• _Problem requirements_:
From the data, return each line holding the word "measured".

• _Data shown_:
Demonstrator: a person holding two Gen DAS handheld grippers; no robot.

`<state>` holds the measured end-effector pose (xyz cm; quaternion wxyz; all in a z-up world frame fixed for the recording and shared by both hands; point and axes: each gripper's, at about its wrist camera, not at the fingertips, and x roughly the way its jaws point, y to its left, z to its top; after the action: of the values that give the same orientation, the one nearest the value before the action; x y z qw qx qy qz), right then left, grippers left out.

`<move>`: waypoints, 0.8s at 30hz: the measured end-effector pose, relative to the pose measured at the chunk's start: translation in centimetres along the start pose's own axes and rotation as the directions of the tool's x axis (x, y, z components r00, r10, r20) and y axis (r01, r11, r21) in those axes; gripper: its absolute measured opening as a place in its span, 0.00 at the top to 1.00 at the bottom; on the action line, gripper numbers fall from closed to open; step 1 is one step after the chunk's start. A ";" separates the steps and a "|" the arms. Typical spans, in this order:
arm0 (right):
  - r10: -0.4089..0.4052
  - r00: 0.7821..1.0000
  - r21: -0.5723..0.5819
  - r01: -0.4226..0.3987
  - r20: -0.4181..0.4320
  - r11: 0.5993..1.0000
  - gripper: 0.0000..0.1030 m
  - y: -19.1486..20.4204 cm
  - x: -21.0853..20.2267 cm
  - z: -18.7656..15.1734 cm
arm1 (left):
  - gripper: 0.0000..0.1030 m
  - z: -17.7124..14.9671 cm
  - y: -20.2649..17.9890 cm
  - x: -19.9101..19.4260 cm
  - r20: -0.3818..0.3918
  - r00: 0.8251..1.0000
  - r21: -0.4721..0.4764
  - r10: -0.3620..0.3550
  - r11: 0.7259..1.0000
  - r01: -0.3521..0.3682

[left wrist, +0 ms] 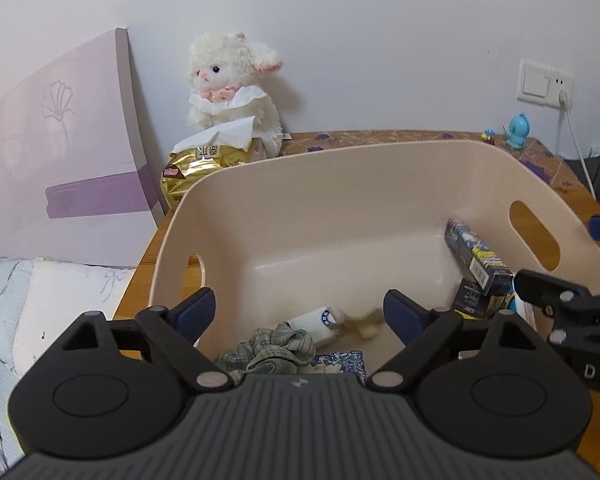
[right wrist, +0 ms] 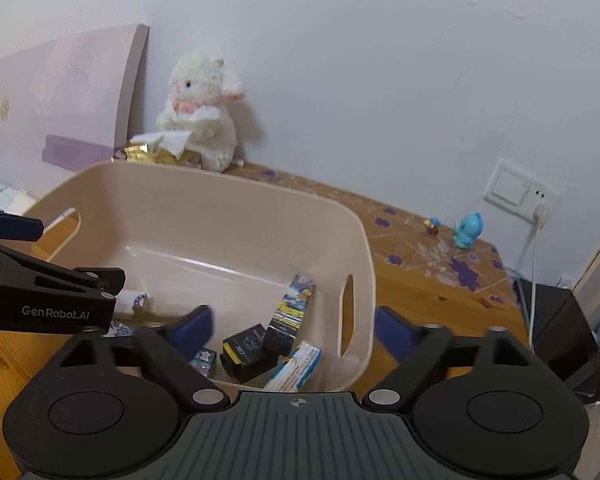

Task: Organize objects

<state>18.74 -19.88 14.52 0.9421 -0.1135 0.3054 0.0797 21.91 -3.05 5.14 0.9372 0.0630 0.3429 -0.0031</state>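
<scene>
Hovering over the near rim of the beige plastic bin (left wrist: 380,184), the left tongs (left wrist: 300,312) stand wide and carry nothing. The right tongs (right wrist: 296,326) likewise stand wide and empty, straddling the bin's right wall beside its handle slot. Inside the bin, below and ahead of the left tongs, lie a green checked scrunchie (left wrist: 272,350), a small white bottle (left wrist: 320,320) and a patterned blue packet (left wrist: 342,362); under the right tongs lie a long printed box (right wrist: 292,312), black boxes (right wrist: 248,350) and a blue-and-white tube box (right wrist: 296,366). Judged largely complete. Two small figurines (right wrist: 466,230) remain on the desk (right wrist: 412,240), well beyond the right tongs.
</scene>
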 end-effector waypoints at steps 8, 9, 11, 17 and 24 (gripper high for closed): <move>0.001 0.999 0.001 -0.001 0.049 1.000 0.01 -0.2 -3.7 -0.7 | 0.11 -0.4 1.3 -2.9 0.036 0.999 -0.023 -0.009 1.000 0.010; -0.008 0.998 0.001 0.008 0.061 1.000 0.00 0.0 -4.1 -1.0 | 0.11 -0.5 1.4 -3.2 0.038 0.999 -0.028 -0.016 0.999 0.017; -0.007 0.997 0.007 0.006 0.073 1.000 0.00 0.2 -5.0 -1.7 | 0.11 -0.8 1.6 -3.9 0.042 0.999 -0.037 -0.029 0.999 0.031; 0.037 0.996 0.035 -0.040 0.083 0.999 0.00 0.6 -7.5 -3.7 | 0.10 -2.2 2.5 -6.6 0.067 0.996 -0.073 -0.054 0.996 0.059; 0.073 0.992 0.119 -0.085 0.100 0.989 0.00 -0.7 -9.8 -5.6 | 0.10 -4.5 3.4 -9.8 0.110 0.993 -0.098 -0.043 0.994 0.054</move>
<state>7.90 -22.80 16.06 0.9569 -0.0389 0.2686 0.1035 11.72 0.54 8.43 0.9560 0.0073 0.2930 -0.0119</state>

• _Result below_:
`<state>` holds the measured end-effector pose (xyz cm; quaternion wxyz; all in a z-up world frame fixed for the recording and shared by both hands; point and axes: each gripper's, at about its wrist camera, not at the fingertips, and x roughly the way its jaws point, y to its left, z to its top; after the action: of the values that give the same orientation, the one nearest the value before the action; x y z qw qx qy qz), right then left, grippers left out.
`<move>`: waypoints, 0.8s at 30hz: the measured end-effector pose, relative to the pose measured at the chunk's start: translation in centimetres along the start pose's own axes and rotation as the directions of the tool's x axis (x, y, z components r00, r10, r20) and y axis (r01, r11, r21) in those axes; gripper: its absolute measured opening as a place in its span, 0.00 at the top to 1.00 at the bottom; on the action line, gripper numbers fall from closed to open; step 1 is one step after the chunk's start. A ";" separates the steps and a "|" the arms. Typical spans, in this order:

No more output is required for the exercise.